_Problem_. Only the lines with the string "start" are needed; return each of them from the entries below.
____ Source records
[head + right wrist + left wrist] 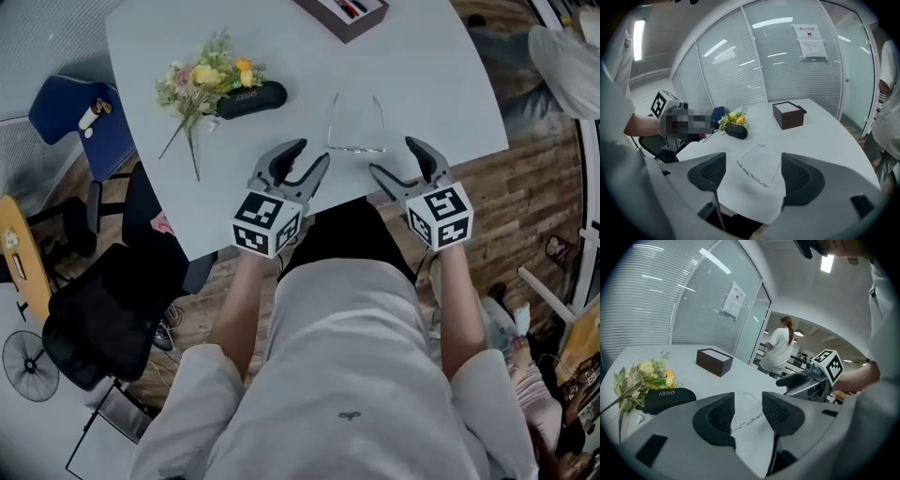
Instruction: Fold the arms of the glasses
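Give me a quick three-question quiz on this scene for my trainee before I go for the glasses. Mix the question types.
1. True or false: the glasses already have their arms folded.
2. Multiple choice: what lies right next to the flowers? A) a black glasses case B) a mug C) a book
3. Short answer: what do the left gripper and the right gripper hold?

Key: 1 false, both arms stand open. 2 A. 3 nothing, both are open and empty, with the glasses lying ahead of them.
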Available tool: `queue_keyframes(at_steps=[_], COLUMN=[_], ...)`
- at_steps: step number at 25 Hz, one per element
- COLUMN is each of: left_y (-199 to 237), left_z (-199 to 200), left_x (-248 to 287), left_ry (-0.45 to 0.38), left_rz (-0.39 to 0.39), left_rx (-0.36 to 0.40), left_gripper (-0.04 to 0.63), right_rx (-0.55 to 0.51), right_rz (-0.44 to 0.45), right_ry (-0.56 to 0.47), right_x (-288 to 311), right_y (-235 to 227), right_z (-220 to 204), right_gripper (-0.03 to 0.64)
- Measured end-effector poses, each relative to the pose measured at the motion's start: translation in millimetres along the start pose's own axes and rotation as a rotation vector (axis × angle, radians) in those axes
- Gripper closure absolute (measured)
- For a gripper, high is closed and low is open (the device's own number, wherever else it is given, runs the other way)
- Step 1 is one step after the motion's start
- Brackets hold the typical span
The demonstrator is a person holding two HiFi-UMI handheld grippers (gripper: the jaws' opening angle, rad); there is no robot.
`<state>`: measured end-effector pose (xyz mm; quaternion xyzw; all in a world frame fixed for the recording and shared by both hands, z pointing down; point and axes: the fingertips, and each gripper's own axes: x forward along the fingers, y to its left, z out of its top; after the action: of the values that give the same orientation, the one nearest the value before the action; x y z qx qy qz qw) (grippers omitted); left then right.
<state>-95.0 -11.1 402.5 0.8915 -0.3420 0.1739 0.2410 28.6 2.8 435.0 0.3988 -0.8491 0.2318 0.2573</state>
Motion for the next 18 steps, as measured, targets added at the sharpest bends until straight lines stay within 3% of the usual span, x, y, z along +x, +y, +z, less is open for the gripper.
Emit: queue_keyframes(at_steps=[7,18], left_y=[3,13], left_z=[-17,-53], left_x=[23,53], left_ry=[0.056,0.175], left_rz=[0.004,0.072], left_rx=[-0.021,-0.058], left_gripper=[0.42,0.42], right_rx=[-0.034,-0.056], right_rz=[0.054,0.143], right_ry=[0.062,0.134], right_x=[25,50], right_y=[-12,-32], right_z=[-13,-40], right_gripper=[0.253,0.252])
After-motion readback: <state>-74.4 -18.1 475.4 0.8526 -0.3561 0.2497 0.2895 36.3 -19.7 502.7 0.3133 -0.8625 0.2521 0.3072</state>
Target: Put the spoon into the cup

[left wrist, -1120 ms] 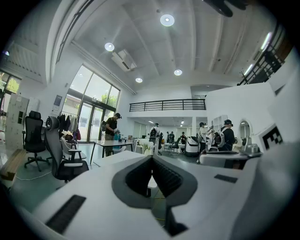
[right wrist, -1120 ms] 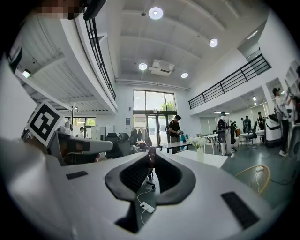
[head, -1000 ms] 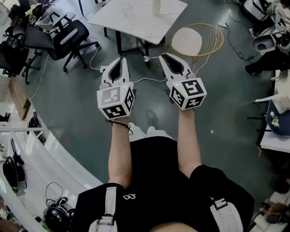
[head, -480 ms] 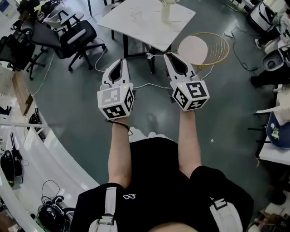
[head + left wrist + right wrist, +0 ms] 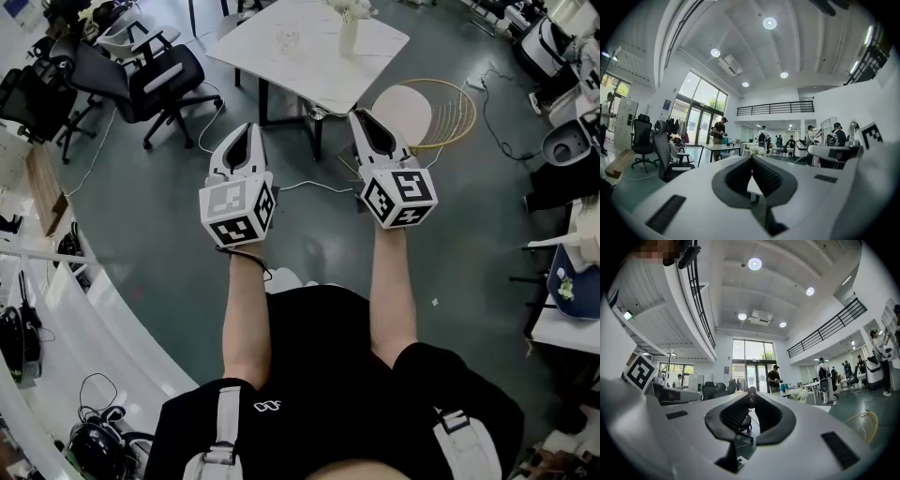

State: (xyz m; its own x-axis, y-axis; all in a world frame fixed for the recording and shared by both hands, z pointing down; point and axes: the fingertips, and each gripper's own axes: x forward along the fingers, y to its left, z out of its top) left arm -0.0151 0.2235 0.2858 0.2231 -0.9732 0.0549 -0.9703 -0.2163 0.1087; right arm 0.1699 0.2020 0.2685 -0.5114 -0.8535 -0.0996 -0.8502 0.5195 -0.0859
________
_Result below_.
- Measured end-effector poses, each relative to the pose measured at the motion's start: translation in millimetres along the start pose's own axes and rotation as a rotation vector (axis × angle, radians) in those axes
- Step 1 is one step after the motion's start

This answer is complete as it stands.